## WHAT NEEDS TO BE DONE
Each line below from the one containing "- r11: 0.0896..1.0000" through the one containing "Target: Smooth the" should be output exactly as it stands, and no other line should appear.

━━ DATASET EXCERPT ━━

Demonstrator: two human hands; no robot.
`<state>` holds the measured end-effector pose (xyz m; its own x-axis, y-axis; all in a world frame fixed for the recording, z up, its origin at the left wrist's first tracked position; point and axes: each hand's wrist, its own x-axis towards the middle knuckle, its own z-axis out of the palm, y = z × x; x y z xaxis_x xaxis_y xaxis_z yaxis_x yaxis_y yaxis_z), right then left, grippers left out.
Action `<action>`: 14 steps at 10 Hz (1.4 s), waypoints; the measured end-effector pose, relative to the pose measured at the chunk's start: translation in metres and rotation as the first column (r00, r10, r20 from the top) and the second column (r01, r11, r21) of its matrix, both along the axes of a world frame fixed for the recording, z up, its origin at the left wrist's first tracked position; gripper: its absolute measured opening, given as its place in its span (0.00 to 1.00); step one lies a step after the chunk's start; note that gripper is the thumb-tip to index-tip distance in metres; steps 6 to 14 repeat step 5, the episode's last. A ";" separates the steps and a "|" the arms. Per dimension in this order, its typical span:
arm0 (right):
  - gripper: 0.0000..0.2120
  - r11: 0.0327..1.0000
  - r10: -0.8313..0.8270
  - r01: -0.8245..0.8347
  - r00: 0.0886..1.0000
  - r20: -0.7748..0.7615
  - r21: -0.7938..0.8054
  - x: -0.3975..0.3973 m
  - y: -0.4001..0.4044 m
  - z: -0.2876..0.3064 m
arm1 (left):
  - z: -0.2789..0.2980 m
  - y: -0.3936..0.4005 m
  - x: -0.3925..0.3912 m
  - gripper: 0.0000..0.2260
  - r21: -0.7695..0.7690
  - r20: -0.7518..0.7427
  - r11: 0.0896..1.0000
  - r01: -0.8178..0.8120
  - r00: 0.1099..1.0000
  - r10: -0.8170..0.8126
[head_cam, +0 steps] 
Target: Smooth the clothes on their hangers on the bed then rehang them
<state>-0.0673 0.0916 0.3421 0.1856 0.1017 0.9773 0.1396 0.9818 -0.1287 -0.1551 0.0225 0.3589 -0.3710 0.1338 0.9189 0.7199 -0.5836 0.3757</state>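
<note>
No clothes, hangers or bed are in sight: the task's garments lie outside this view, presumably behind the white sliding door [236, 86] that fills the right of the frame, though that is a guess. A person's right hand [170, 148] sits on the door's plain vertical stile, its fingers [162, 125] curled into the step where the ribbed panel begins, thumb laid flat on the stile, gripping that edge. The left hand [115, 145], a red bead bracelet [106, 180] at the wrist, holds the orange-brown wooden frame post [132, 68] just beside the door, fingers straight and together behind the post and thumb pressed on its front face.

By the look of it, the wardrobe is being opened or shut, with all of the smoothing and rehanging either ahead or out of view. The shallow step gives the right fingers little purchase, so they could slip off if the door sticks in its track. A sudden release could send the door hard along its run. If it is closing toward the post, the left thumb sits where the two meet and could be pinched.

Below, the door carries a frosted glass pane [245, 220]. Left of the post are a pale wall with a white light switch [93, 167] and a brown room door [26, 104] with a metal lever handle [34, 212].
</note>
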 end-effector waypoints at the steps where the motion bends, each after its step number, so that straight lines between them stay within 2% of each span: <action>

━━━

## SOLUTION TO THIS PROBLEM
  - r11: 0.0896..1.0000
  - r01: -0.8178..0.8120
  - r00: 0.1099..1.0000
  - r10: -0.8170..0.8126
[head_cam, +0 steps] 
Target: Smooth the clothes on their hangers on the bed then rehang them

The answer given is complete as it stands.